One microgram of seed total RNA was used to make biotin-labeled antisense RNA (aRNA) using the MessageAmp II-Biotin enhanced single round aRNA amplification kit (Ambion) according to manufacturer's procedures. Briefly, total RNA was reverse transcribed to first-strand cDNA with oligo(dT) primer bearing a 5μ-T7 promoter using ArrayScript reverse transcriptase. The first-strand cDNA then underwent second-strand synthesis and clean up to become the template for in vitro transcription. Biotin-labeled aRNA was synthesized using T7 RNA transcriptase with biotin-NTP mix. After purification, aRNA was fragmented in 1× fragmentation buffer at 94°C for 35 min. Ten micrograms of fragmented aRNA in 200 μL of hybridization solution was hybridized to the Arabidopsis ATH1 genechip (Affymetrix) at 45°C for 20 h. After hybridization, chips were washed and stained with R-phycoerythrin-streptavidin on Affymetrix fluidics station 450 using fluidics protocol EukGE-WS2v4. The image data were acquired using an Affymetrix Genechip scanner 3000.

Microarray Data Analysis

Microarray data analysis for the three replicates for each developmental stage was performed using GeneSpring GX 7.3 software (Silicon Genetics). The array intensities were normalized using data transformation to set measurements less than 0.01 to 0.01 per chip normalization to 50th percentile, and per gene normalization to median (Supplemental Fig. S1). The normalized data were transformed to natural log values to calculate the expression value. The scatter plots of replicate arrays performed after normalization indicated the data were highly reproducible. After normalization a Student's t test with a P value cutoff of 0.05, and the Benjamin and Hochberg false discovery rate was applied to filter out genes having significantly differentiated expression patterns.

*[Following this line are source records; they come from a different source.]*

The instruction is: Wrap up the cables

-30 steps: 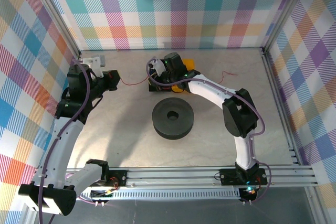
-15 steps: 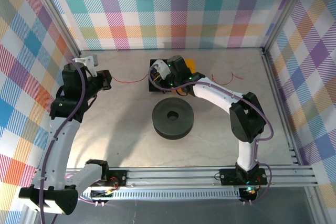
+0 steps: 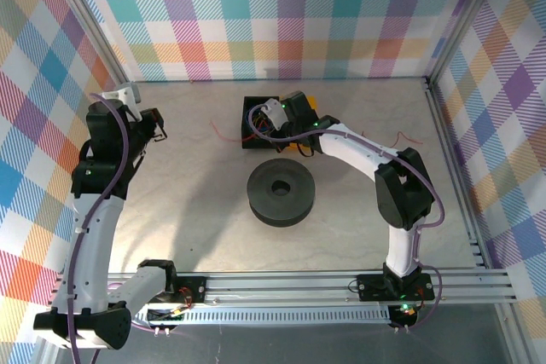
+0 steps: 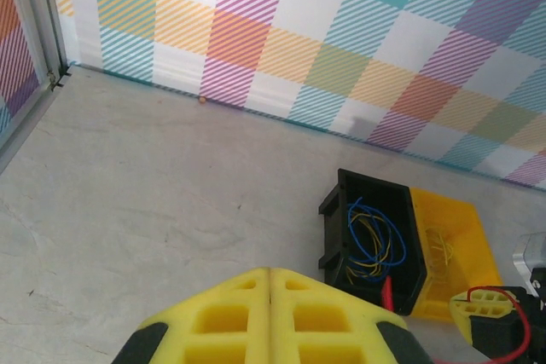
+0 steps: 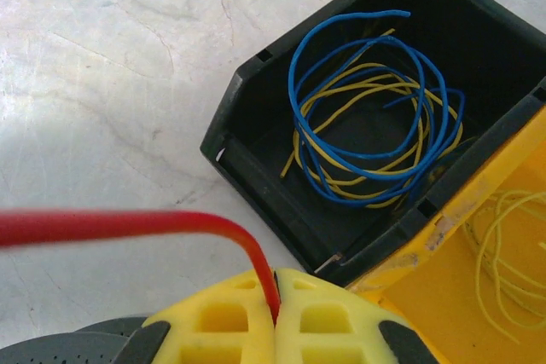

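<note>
My right gripper (image 5: 275, 283) is shut on a thin red cable (image 5: 128, 226), which bends out of the fingertips and runs off to the left. In the top view this gripper (image 3: 271, 130) hovers at the front edge of the black bin (image 3: 254, 106). Short stretches of the red cable (image 3: 220, 131) lie on the table left of the bin and at the right (image 3: 399, 136). The black spool (image 3: 281, 192) lies flat in the middle of the table. My left gripper (image 4: 270, 274) is shut with nothing between its fingers, far left near the back wall (image 3: 158, 123).
The black bin (image 5: 358, 125) holds loose blue and yellow wires. A yellow bin (image 5: 478, 287) with thin yellow wires sits against its right side. Metal frame rails run along the table edges. Checked walls close in the back and sides.
My left gripper has pulled left and back, and the red cable's left end now lies apart from it. My right gripper has shifted slightly right at the black bin, still pinching the cable.
</note>
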### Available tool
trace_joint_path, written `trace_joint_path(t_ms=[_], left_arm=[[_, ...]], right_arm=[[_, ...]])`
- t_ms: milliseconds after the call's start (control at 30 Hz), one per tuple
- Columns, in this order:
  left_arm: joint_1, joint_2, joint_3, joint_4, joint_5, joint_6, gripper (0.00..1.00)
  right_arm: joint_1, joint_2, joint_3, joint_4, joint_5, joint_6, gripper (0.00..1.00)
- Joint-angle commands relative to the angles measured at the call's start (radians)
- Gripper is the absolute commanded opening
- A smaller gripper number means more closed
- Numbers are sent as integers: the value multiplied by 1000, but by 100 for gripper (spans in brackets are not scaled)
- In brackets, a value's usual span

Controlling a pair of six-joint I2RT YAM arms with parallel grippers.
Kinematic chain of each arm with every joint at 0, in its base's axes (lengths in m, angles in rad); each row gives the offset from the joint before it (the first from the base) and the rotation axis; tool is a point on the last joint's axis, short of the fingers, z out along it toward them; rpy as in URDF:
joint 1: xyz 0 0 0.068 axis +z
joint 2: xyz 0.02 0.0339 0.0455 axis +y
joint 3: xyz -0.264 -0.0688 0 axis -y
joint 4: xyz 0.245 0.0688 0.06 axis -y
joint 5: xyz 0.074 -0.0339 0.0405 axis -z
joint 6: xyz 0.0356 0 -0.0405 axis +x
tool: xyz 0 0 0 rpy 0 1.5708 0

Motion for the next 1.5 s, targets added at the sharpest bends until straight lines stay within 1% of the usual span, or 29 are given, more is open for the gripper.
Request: trace_joint_path(t_ms=[0, 33, 100, 133, 200, 233, 400, 667, 700, 733, 867, 933, 1000, 1067, 1133, 1167, 1267, 1367, 1467], left_arm=[[7, -23, -42, 52, 104, 24, 12], [8, -29, -67, 66, 142, 20, 27], [8, -44, -137, 113, 233, -5, 63], [8, -52, -170, 140, 268, -23, 77], [6, -61, -250, 220, 346, -79, 97], [6, -62, -283, 263, 375, -106, 100], [-19, -31, -397, 505, 473, -223, 100], [-85, 52, -433, 727, 484, -307, 100], [-91, 67, -431, 748, 489, -318, 98], [-97, 80, -430, 760, 495, -327, 95], [-110, 114, -431, 783, 518, -350, 70], [-111, 111, -438, 778, 516, -351, 59], [-111, 101, -441, 766, 512, -351, 41], [-110, 94, -437, 744, 504, -345, 24], [-111, 89, -427, 712, 494, -332, 3], [-110, 87, -419, 693, 489, -325, 0], [-111, 75, -386, 626, 475, -298, 0], [-101, 65, -329, 513, 435, -266, 0], [-52, 47, -282, 429, 424, -266, 0]], right_arm=[[6, -10, 15, -21, -12, 11, 0], [6, -10, 26, -25, -18, 17, 0], [6, -9, 53, -41, -38, 32, 0], [8, -8, 68, -46, -45, 37, 0], [12, -3, 97, -62, -58, 46, 0], [16, -1, 111, -70, -61, 48, 0], [45, 13, 163, -97, -68, 52, 0], [74, 23, 186, -101, -78, 71, 0], [75, 25, 190, -102, -78, 74, 0], [75, 25, 194, -102, -78, 76, 0], [75, 30, 208, -106, -71, 78, 0], [75, 33, 216, -111, -65, 78, 0], [75, 39, 223, -114, -61, 78, 0], [75, 44, 229, -117, -63, 78, 0], [75, 48, 228, -119, -61, 78, 0], [75, 48, 226, -120, -56, 78, 0], [75, 45, 210, -129, -21, 61, 0], [74, 38, 178, -134, 46, 18, 0], [59, 34, 147, -140, 79, -12, 0]])
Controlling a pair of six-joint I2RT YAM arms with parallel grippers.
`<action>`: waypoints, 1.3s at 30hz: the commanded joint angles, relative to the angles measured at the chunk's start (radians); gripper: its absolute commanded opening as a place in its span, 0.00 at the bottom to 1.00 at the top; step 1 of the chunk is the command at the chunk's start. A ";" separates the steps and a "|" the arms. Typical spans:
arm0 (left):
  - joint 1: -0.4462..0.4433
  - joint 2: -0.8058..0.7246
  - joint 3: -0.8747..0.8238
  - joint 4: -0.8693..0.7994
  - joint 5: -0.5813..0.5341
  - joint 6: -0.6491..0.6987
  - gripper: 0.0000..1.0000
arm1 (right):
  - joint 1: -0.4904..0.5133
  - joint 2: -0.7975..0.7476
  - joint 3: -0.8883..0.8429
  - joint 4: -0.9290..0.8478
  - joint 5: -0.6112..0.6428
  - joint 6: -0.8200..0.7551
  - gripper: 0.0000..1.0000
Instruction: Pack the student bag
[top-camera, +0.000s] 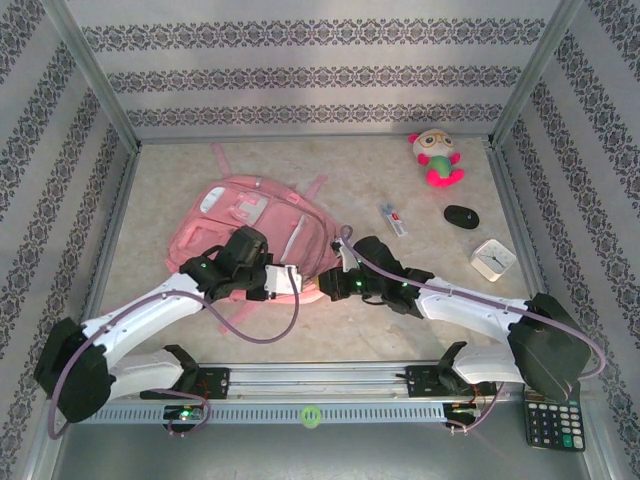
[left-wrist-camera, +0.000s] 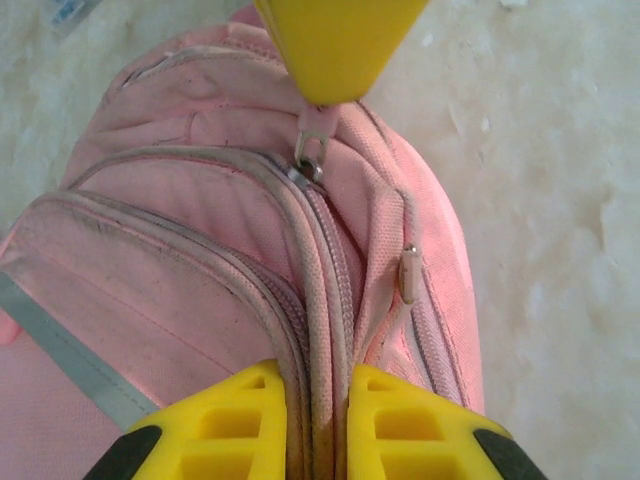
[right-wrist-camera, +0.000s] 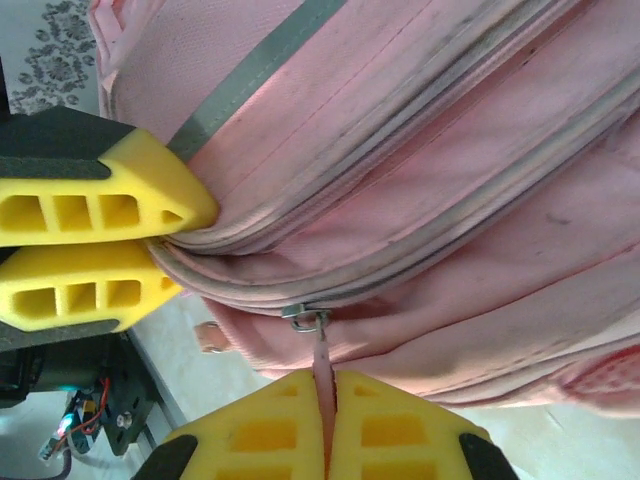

Development of Cognate Gene and Protein Models for Statistical Analysis

Initially, cognate transcript and protein pairs were determined by verifying at least one protein was detected for each 2-DE spot groups. Then expression data for 2-DE spot groups that were assigned to the same gene were summed for comparison to transcript expression. To correlate proteomic and transcriptomic datasets, both the protein and transcript expression values were tested to find a minimum variance transform with the Box-Cox procedure under linear modeling assumptions (Box and Cox, 1964). The protein and microarray data were transformed y = log2 (x) where x is the observed volume or optical intensity, and the transformed values were used for the rest for the analysis. Each source of data was then statistically modeled to account for known but experimentally irrelevant factors, or sources of variation, leaving the experimentally relevant factor day within spot or probe and experimental error in the residuals.

To put the data into the same relative numeric scale, known sources of variation in the data collection process were statistically modeled and if the sources of variation were not of experimental interest their contributions to experimental variation were removed. In the case of protein data, the factors of experimental interest were spot volumes sampled at each developmental stage. These factors, together with a temporal term constitute the factor level variability. A mixed linear statistical model with the intercept held as a random effect was fit to the data without the temporal factor. The observed values minus the predicted values were the residuals and were centered on a mean value of 0. These residual values were divided by the sd of the residuals to get a normalized and standardized expected variable of 1 to estimate the spot volume for the ATG Probe for this time. Across all ATG numbers the transformed and scaled values were used to model the spot measurement values.

Because of the nature of the 2-DE analyses, there are occasionally missing values in the proteomics data. However there were sufficient biological repetitions and temporal samplings to allow use of the expectation-maximization algorithm, to estimate the distribution of the missing values and produce five values for each time point (Dempster et al., 1977). This increased the dataset size by a factor of five. The augmented dataset was then used throughout the rest of the analyses. For microarrays it was expected that probe intensity across seed development was of experimental interest, and the microarray data were normalized and standardized in the same way as the proteomics data.

The normalized proteomic and microarray datasets were then merged on the field Probe_ID-ATG ID. There are 319 protein/transcript pairs through five developmental time points, and three biological replicates. The normalized, standardized, and merged analytic datasets contain 23,025 data records and comprise the dataset used in all subsequent analyses.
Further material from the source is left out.